1

I'm having an issue when I use PowerShell to copy data from an XML sheet into an Excel sheet. The data from the XML file looks like this: <TrackTitle>I'm the One</TrackTitle>, but the result in Excel looks like this: IÂ’'m the One. Anyone know what might be happening with the apostrophe? All I'm doing is grabbing that TrackTitle node and inserting it into an Excel spreadsheet, nothing fancy. I think it's an encoding issue? But I don't know how to affect the encoding of the information as I move it. Thanks a bunch for any help.

Edit: Here's the hex code of the passage in question. In the HxD hex editor, the funky characters show up as well.

In the XML document in HxD,

"IÂ’'m the One" =  "49 C2 92 27 6D 20 74 68 65 20 4F 6E 65"

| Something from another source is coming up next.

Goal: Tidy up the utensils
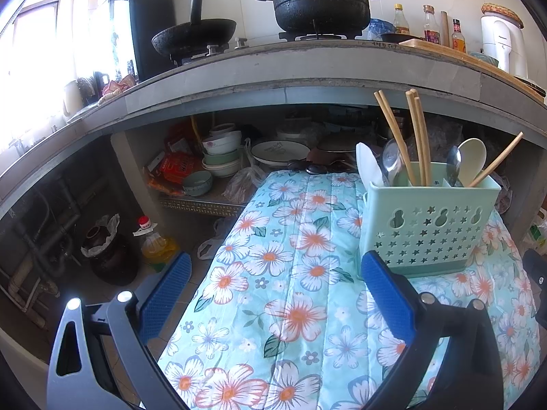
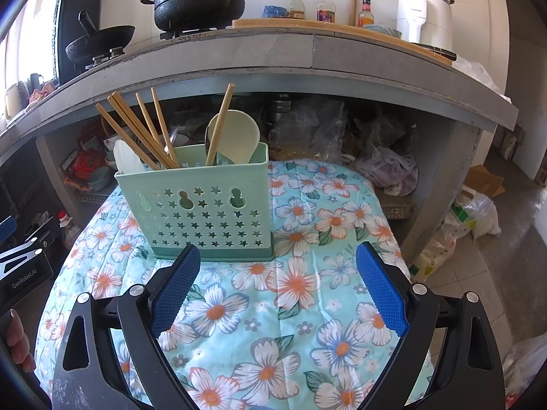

If I use Edit → Copy as → Editor view, this comes up when I select IÂ’'m the One:

Offset(h) 00 01 02 03 04 05 06 07 08 09 0A 0B 0C 0D 0E 0F

00004AA0                    49 C2 92 27 6D 20 74 68 65 20        IÂ’'m the 
00004AB0  4F 6E 65                                         One

It's strange that the characters get distorted even in HxD. In the XML it looks completely normal.

Ansgar Wiechers
  • 193,178
  • 25
  • 254
  • 328
Matthew Goode
  • 105
  • 1
  • 9
  • Sure looks like an encoding issue. Try opening the file in some hex editor to see the actual bytes in the file. – Ansgar Wiechers Apr 18 '16 at 21:11
  • Can you break that down a bit more? I forgot to mention I'm pretty new to this, I've been teaching myself for a month or so. Is there possibly a simple online hex editor I could use, just to examine the problem? Or will I need to download something? And assuming it is some kind of encoding problem, where can I go from there? Thanks for responding! – Matthew Goode Apr 18 '16 at 21:13
  • [HxD](https://mh-nexus.de/en/hxd/) is a decent hex editor for Windows. The author provides both an installable and a portable version (scroll down the download page for the latter). Open the file in HxD and find the passage that's giving you trouble. Edit your question and copy/paste both hex and text view (*Edit > Copy as > Editor view*) of that passage as well as the first line of the file into your question. – Ansgar Wiechers Apr 18 '16 at 21:21
  • Thank you! Before I do that, I noticed that if I call the xml element right in the PowerShell console, the funky characters appear. So it's not a problem of moving from XML to PowerShell to Excel, it's a problem in Powershell itself it seems. Going to edit the question now with the hex. – Matthew Goode Apr 18 '16 at 21:35

1 Answers1

2

The two bytes C2 92 right before the single quote (27) are a non-printable control character (U+0092). Not sure what the purpose of this Unicode character is, or how the character got into your XML data (if I had to guess I'd say it was copy/pasted from somewhere, perhaps some HTML text).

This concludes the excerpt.